A large-scale study combining observational and genetic data has found that any alcohol consumption increases dementia risk, with no safe level identified. Published in BMJ Evidence Based Medicine, the research challenges previous beliefs about moderate drinking's benefits. Dementia risk rises linearly with alcohol intake, according to the analysis.
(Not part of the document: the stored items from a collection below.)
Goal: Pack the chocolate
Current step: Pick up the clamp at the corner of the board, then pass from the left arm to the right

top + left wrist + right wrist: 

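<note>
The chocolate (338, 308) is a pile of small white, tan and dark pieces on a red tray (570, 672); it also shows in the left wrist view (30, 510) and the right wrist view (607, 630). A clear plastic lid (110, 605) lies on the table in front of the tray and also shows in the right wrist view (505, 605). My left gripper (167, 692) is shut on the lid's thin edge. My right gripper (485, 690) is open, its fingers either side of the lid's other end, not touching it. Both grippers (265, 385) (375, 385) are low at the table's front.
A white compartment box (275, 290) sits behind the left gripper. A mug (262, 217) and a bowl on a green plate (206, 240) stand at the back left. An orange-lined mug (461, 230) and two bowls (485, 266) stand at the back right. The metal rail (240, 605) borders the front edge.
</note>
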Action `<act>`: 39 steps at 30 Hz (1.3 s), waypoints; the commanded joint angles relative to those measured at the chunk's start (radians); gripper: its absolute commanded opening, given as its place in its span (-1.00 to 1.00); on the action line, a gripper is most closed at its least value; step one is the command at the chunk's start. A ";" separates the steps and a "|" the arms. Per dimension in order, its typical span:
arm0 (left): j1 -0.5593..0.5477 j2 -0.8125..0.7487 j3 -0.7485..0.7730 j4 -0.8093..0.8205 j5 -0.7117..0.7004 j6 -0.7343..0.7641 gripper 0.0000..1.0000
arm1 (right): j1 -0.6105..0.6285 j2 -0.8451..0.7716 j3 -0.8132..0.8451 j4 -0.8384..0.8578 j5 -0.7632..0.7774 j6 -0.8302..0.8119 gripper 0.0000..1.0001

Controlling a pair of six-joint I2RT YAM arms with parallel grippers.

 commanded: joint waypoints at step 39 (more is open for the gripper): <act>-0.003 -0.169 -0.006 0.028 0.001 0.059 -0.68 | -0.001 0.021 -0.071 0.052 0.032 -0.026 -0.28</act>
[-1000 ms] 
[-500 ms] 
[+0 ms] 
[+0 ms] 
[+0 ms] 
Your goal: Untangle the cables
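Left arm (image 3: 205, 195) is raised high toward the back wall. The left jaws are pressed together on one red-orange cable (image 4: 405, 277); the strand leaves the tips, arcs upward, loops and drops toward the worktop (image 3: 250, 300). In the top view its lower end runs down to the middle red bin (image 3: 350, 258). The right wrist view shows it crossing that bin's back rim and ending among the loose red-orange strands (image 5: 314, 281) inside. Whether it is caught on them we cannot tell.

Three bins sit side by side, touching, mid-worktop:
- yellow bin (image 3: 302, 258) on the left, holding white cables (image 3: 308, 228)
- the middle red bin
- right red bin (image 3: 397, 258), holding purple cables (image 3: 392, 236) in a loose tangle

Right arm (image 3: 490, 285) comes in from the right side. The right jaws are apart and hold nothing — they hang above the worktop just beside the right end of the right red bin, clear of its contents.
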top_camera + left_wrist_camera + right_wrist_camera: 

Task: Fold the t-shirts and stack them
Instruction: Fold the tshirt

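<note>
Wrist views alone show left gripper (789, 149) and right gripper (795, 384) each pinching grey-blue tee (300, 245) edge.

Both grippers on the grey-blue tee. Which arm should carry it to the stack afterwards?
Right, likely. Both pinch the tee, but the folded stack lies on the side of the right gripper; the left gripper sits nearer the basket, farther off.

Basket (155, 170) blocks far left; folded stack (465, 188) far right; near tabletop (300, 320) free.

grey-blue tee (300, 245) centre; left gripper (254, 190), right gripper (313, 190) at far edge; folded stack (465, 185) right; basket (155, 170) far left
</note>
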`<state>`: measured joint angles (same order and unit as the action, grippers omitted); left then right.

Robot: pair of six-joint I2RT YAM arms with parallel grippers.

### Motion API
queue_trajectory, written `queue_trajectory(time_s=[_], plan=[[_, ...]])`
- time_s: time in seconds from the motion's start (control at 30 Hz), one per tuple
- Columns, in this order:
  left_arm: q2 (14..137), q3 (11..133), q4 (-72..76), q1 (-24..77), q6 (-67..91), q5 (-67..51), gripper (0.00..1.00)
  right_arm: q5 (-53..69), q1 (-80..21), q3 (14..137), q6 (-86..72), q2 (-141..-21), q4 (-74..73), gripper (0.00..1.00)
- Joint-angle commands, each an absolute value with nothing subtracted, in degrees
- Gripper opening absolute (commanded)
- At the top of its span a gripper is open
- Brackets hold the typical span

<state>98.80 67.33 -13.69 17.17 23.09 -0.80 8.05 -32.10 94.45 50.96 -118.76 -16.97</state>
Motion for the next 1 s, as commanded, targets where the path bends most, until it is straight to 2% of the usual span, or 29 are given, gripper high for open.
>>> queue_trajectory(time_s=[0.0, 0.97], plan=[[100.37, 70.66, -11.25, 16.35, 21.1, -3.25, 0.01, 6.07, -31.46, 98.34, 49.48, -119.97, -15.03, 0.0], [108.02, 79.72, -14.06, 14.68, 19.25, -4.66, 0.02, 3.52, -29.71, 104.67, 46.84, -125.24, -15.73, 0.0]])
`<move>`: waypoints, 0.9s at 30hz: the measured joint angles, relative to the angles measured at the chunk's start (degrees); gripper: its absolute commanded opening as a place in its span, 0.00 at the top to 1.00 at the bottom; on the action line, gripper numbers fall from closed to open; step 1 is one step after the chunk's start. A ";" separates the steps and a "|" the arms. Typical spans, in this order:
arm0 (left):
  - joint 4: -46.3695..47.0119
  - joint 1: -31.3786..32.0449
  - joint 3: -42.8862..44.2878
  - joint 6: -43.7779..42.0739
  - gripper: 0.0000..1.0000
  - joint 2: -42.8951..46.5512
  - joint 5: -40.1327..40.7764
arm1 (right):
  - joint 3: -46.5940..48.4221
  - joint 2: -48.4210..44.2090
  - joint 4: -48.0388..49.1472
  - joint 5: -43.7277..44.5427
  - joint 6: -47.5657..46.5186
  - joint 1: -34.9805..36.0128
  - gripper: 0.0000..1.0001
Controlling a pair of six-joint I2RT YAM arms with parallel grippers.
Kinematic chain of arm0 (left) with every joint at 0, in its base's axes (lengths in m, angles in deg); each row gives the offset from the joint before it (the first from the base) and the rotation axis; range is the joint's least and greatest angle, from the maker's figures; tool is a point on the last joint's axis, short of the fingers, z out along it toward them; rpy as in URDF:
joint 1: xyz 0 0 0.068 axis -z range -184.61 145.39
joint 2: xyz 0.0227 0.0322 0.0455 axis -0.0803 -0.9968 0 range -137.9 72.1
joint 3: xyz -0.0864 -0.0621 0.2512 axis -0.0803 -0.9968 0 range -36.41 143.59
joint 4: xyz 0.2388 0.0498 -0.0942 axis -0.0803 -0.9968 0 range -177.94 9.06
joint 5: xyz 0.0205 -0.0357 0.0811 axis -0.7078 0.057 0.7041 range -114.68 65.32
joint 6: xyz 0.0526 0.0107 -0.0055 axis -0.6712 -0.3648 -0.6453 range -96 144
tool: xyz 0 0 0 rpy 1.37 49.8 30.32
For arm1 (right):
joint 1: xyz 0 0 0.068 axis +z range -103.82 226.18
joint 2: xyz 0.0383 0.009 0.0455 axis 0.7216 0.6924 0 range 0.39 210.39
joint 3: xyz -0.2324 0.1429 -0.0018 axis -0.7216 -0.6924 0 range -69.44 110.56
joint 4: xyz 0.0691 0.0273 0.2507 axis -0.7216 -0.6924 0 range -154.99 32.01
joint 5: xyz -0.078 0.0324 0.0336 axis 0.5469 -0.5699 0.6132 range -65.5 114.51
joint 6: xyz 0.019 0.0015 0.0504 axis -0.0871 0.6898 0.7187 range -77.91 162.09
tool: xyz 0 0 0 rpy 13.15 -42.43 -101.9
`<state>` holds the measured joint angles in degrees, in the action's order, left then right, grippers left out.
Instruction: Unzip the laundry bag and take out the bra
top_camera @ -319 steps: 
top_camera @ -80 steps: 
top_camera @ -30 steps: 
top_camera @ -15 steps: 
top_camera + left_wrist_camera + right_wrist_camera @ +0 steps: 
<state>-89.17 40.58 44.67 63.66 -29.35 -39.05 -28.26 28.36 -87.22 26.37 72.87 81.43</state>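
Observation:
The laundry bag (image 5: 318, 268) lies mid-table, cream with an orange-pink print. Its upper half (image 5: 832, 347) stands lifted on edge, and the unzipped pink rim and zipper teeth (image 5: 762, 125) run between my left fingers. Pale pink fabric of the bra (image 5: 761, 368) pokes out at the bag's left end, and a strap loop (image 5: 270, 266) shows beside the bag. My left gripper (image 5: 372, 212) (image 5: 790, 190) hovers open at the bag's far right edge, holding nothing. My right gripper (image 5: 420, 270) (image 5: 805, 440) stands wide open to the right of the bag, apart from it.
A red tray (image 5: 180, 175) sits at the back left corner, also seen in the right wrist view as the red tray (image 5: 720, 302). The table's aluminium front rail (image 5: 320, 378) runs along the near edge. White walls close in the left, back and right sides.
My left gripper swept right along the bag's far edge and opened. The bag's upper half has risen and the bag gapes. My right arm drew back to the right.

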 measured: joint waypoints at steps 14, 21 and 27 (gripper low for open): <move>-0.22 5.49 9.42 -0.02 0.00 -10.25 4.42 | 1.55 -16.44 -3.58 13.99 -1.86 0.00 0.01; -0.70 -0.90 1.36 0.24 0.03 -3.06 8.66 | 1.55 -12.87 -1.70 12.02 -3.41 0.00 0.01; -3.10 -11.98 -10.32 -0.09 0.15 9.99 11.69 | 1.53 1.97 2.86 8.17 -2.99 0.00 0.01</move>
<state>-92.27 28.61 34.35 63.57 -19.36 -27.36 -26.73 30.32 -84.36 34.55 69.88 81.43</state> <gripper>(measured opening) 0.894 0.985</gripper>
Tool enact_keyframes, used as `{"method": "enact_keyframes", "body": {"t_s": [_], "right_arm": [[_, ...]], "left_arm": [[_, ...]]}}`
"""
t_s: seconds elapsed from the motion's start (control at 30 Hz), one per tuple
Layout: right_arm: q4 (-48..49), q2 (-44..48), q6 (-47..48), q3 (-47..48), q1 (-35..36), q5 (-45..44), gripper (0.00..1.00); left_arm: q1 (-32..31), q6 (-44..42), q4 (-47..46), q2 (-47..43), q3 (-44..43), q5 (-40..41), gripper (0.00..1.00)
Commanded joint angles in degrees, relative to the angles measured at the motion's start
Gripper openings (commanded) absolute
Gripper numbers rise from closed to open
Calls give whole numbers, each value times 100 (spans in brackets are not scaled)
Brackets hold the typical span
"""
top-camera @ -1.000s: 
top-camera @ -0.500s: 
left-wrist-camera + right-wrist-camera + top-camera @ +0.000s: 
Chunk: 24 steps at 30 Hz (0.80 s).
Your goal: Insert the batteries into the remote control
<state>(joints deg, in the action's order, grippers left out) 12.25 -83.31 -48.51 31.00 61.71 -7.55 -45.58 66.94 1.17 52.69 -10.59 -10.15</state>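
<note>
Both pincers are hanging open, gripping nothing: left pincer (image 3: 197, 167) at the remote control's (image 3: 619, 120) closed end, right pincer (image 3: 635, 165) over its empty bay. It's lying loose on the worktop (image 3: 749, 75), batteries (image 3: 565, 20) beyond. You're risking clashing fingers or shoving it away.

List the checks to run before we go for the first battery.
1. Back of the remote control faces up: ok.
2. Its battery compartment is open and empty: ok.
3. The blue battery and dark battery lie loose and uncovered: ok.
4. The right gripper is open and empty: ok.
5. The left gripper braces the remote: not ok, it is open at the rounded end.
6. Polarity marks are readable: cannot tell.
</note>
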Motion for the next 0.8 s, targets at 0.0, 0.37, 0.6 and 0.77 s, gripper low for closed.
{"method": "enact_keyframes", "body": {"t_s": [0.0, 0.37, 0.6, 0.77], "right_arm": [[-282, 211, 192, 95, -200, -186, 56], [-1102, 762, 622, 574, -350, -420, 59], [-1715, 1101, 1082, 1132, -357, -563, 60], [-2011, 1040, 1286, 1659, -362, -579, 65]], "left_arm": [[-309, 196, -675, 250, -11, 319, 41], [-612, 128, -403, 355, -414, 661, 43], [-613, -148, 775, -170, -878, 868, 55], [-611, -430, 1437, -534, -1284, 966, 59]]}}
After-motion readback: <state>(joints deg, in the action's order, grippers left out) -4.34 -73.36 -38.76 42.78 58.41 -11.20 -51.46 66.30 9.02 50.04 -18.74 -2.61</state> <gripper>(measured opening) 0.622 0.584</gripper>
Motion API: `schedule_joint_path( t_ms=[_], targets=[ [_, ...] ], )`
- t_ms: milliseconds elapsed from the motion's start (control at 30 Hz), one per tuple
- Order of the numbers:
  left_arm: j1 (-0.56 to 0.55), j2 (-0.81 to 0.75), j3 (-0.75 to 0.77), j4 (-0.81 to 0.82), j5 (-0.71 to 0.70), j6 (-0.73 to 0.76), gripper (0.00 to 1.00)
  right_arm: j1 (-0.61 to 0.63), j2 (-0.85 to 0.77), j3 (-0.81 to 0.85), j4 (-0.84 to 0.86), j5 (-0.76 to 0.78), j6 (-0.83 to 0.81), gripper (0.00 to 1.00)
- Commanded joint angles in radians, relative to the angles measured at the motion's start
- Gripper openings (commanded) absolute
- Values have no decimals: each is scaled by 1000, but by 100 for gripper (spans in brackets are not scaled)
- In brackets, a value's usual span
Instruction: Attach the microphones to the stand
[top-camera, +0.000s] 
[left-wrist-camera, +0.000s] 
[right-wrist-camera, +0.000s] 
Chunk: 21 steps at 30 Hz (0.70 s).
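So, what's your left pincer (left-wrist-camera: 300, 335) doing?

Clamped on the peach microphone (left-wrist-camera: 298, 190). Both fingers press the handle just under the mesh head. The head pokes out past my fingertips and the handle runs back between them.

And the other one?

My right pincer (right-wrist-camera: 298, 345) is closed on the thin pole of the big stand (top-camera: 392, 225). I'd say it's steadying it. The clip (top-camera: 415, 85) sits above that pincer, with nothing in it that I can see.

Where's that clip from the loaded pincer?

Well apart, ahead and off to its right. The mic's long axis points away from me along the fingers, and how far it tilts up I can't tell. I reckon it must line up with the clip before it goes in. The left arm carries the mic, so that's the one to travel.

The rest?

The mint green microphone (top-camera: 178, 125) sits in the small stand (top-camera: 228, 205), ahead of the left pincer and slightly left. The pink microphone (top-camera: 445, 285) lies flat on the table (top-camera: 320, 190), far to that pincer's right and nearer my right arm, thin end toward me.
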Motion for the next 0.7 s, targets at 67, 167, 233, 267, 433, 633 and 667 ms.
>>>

Researchers analyzed data from 559,559 participants in the US Million Veteran Program and UK Biobank, monitoring them for dementia over periods of 4 years in the US group and 12 years in the UK group. Over 90% of participants reported drinking alcohol, assessed via questionnaires and the AUDIT-C tool for hazardous patterns like binge drinking.

In observational analyses, a U-shaped association appeared, with non-drinkers and heavy drinkers (40 or more drinks weekly) facing 41-51% higher dementia risk compared to light drinkers (fewer than 7 drinks weekly). However, Mendelian randomization using genetic data from 2.4 million people revealed no such curve. Instead, dementia risk increased steadily with genetically predicted alcohol use.

For instance, an extra 1-3 drinks per week linked to a 15% higher risk, while a doubling in genetic risk for alcohol dependency associated with a 16% increase. The study found no protective effects from low-level drinking, attributing past observational findings to reverse causation: people with early cognitive decline often reduce alcohol intake before diagnosis.

"Our study findings support a detrimental effect of all types of alcohol consumption on dementia risk, with no evidence supporting the previously suggested protective effect of moderate drinking," the researchers concluded. They noted limitations, including stronger associations among people of European ancestry due to sample sizes, and unverified assumptions in genetic methods.

The findings, involving diverse ancestries, urge reducing alcohol as a dementia prevention strategy, emphasizing the need to address reverse causation in prior studies.